Key holdings and treasury snapshot

BitMine disclosed a total crypto and investments portfolio valued at roughly $10.4 billion, a mix of digital assets, cash, marketable securities and strategic equity stakes. Highlights from the update include:

  • 5,620,754 ETH, representing about 4.66% of Ethereum's current 120.7 million token supply.
  • 4,718,677 ETH staked, yielding projected annual staking rewards that underpin recurring revenue expectations.
  • 204 BTC.
  • Approximately $502 million in cash and marketable securities.
  • A $180 million position in Beast Industries and an $88 million stake in Eightco Holdings.

Sizeable staked position and implied yield

BitMine said it has staked 4,718,677 ETH, a position valued at roughly $8.1 billion using a $1,718 per ETH reference. The company claims this makes it the largest corporate Ethereum treasury and the second-largest crypto treasury among public firms. Large staked balances are central to BitMine's business model: staking generates predictable protocol rewards, which management intends to use for shareholder distributions and to support preferred share obligations.

Chairman Thomas Tom Lee said the firm acquired 76,881 ETH during the prior week. Management signaled that the buys continued because they view the recent ETH price weakness as temporary and not reflective of Ethereum's underlying fundamentals, including staking economics and network adoption.

Preferred shares, dividends and financing

BitMine completed the sale of 3,500,000 shares of 9.50% Series A Perpetual Preferred Stock on June 10, netting about $273.8 million after fees and expenses. The financing aims to diversify the balance sheet while preserving flexibility for additional ETH accumulation and operational needs.

Bitmine (BMNR) price chart

The preferred shares are expected to begin trading on the NYSE under the ticker BMNP on June 16. BitMine declared a weekly cash dividend of $0.2639 per preferred share, payable July 6 to holders of record on June 26. Management says projected annual staking rewards of roughly $219 million provide recurring cash flow to support dividends on the preferred stock.

Public market reaction and liquidity

Public common shares (BMNR) showed muted price reaction after the holdings update. Midday trading tracked BMNR near $16.11, essentially flat and down about 0.03% versus the previous close, with a market capitalization near $7.32 billion at the time of the check. The subdued market response follows several weeks of intense attention on BitMine's Ethereum treasury strategy and its impact on equity valuation.

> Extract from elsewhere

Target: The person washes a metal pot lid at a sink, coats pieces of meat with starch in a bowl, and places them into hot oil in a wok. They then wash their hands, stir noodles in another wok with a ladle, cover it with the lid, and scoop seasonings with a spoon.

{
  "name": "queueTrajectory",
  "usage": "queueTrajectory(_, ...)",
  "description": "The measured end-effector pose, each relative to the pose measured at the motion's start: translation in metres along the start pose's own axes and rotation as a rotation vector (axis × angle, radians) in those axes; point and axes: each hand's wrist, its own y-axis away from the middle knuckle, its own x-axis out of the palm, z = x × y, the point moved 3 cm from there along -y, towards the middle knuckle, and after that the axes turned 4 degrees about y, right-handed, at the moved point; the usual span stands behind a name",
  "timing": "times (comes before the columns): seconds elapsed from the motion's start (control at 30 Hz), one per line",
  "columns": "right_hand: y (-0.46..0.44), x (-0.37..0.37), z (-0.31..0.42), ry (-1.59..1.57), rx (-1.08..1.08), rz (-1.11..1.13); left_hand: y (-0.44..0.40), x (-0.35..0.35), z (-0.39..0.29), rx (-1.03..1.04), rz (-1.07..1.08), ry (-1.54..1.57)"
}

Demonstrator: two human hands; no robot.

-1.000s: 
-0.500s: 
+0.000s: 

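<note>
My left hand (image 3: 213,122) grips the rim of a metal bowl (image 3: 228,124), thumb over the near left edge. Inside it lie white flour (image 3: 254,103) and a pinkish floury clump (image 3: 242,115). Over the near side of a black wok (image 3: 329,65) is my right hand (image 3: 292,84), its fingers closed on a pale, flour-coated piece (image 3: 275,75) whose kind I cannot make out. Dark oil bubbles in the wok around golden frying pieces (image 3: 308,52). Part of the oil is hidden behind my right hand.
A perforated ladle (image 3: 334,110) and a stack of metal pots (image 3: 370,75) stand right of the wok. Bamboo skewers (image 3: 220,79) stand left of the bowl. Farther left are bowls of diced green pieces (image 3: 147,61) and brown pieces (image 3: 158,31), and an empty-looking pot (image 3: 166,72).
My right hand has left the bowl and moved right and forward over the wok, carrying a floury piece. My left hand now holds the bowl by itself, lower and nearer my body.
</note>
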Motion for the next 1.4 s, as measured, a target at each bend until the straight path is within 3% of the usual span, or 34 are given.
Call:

BitMine also reported strong liquidity metrics: the company said BMNR is among the most actively traded U.S. stocks, with an average daily dollar volume of approximately $550 million over the previous five trading days as of June 12.

What investors should watch next

The market will likely focus on three near-term metrics:

  • ETH per share: whether BitMine can continue to increase ETH holdings on a per-share basis as it issues new securities and funds operations.
  • Staking rewards and cash flow: continued realization of staking revenue will be critical to meet weekly preferred dividends and to justify the treasury model to investors.
  • ETH price and macro factors: downside pressure on ETH could stress BMNR valuations, while appreciation would amplify treasury NAV per share.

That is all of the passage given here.